La última ocasión en que se lo encontró, después de años en los que el saludo más afectuoso había sido un ligero alzamiento de cejas, Pedro Moure cruzó la calle y se abalanzó sobre él para abrazarlo. Aquel día Leo Caldas comenzó a preocuparse por la dimensión que estaba tomando Patrulla en las ondas.
—Si necesitas algo en el Ayuntamiento, conozco más gente. Pedro Moure es un cretino.
—Por eso mismo necesitaba su nombre, Leo. ¿Recuerdas que estoy poniendo al día mi libro de idiotas?
¿Sólo le había llamado para eso?
—Algo me habías dicho, sí —musitó Caldas, ocultando su perplejidad—. ¿Vendrás a Vigo mañana?
—Sí, claro. Estaré toda la tarde en el hospital.
—Yo tengo que ir a Panxón a primera hora. Cuando esté de vuelta te llamo. A ver si podemos comer.
Aún no había dejado el teléfono en la mesa cuando volvió a sonar. Caldas leyó en la pantalla el número del despacho de Guzmán Barrio.
—¿Todavía estás ahí?
—Sí, tengo dos noches seguidas de guardia —se lamentó el forense—. ¿Puedes hablar?
—¿Ha pasado algo grave?
—Grave no —dijo el doctor Barrio—, pero sí curioso. ¿Recuerdas la sustancia que encontramos en el bolsillo del ahogado, la que me supo a sal?
Caldas permaneció callado, esperando que el propio forense contestase a su pregunta.
—Pues acaba de llegarme el análisis: es sal —dijo Barrio.
—¿Sal?
—Lo que oyes.
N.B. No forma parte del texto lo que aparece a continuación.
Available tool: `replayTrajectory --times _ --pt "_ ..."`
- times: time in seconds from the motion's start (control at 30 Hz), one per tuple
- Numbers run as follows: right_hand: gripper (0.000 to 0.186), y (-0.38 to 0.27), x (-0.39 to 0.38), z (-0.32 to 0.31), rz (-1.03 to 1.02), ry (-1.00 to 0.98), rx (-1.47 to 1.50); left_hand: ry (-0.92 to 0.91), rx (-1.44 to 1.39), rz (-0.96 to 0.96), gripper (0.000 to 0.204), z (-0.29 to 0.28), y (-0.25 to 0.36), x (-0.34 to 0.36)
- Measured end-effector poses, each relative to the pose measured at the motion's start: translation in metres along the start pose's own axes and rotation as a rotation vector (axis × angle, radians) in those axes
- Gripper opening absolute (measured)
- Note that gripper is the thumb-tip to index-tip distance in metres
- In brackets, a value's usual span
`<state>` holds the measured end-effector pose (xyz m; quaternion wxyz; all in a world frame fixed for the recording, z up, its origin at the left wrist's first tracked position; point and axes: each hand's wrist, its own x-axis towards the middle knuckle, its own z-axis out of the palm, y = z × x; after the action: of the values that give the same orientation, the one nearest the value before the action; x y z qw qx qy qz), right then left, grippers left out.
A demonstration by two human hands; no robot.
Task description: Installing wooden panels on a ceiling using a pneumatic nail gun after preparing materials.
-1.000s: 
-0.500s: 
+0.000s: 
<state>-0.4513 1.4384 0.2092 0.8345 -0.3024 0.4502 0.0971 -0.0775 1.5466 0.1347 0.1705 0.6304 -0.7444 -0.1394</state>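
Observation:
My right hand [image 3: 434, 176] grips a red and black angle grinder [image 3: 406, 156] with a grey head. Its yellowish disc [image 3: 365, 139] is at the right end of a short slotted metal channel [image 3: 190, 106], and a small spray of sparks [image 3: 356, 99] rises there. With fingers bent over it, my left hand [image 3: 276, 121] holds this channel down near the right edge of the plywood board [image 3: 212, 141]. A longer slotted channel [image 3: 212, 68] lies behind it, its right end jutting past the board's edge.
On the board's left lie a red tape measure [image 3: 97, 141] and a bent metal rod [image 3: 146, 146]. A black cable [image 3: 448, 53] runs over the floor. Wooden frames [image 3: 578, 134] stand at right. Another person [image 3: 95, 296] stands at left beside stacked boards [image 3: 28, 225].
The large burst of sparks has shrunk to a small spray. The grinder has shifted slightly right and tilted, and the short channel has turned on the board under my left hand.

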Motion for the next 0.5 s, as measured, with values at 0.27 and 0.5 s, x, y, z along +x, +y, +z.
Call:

No me preguntes el motivo, pero ese tipo guardaba en el bolsillo una bolsita hermética con sal.
—¿Y la sangre?
—Limpio —dijo escuetamente el médico, confirmando lo que Alicia Castelo le había contado.
Cuando colgó, Caldas se comió los garbanzos que el plato de barro mantenía calientes. Carlos se acercó a su mesa con una botella de vino blanco y una copa vacía. Tomó asiento, se sirvió y rellenó también la copa del inspector.
—Estaban buenos, ¿eh? —preguntó mientras se encendía un cigarrillo y señalaba la cazuela, tan limpia como si la acabasen de fregar.
—Buenísimos —respondió el policía, y se volvió hacia la mesa donde los catedráticos continuaban su tertulia—. ¿Siguen hablando del oyente de las multas de tráfico?
—No, ya no —respondió Carlos con una sonrisa.
Leo Caldas pensó en voz alta:
—¿Para qué crees que llevaría un tipo escondida en la ropa una bolsita con sal?
Carlos se llevó un puño cerrado a la barbilla y estuvo cavilando durante unos segundos. Caldas estuvo a punto de tararearle la melodía que Losada ponía en el programa para entretener a la audiencia mientras él pensaba.
—No lo sé —dijo finalmente el dueño de la taberna, sirviendo vino de nuevo—. ¿Para qué?
—Yo tampoco lo sé, Carlos. No era un acertijo.
—¿Entonces?
—Un cliente —explicó lacónico el inspector—. Llevaba escondida una bolsita de plástico llena de sal.
—Pues ni idea.
Permanecieron unos minutos sentados en la mesa del fondo de la taberna Eligio, fumando y compartiendo silencio y sorbos de vino.
Cuando terminó el cigarrillo, Caldas pagó su cena y se marchó a casa.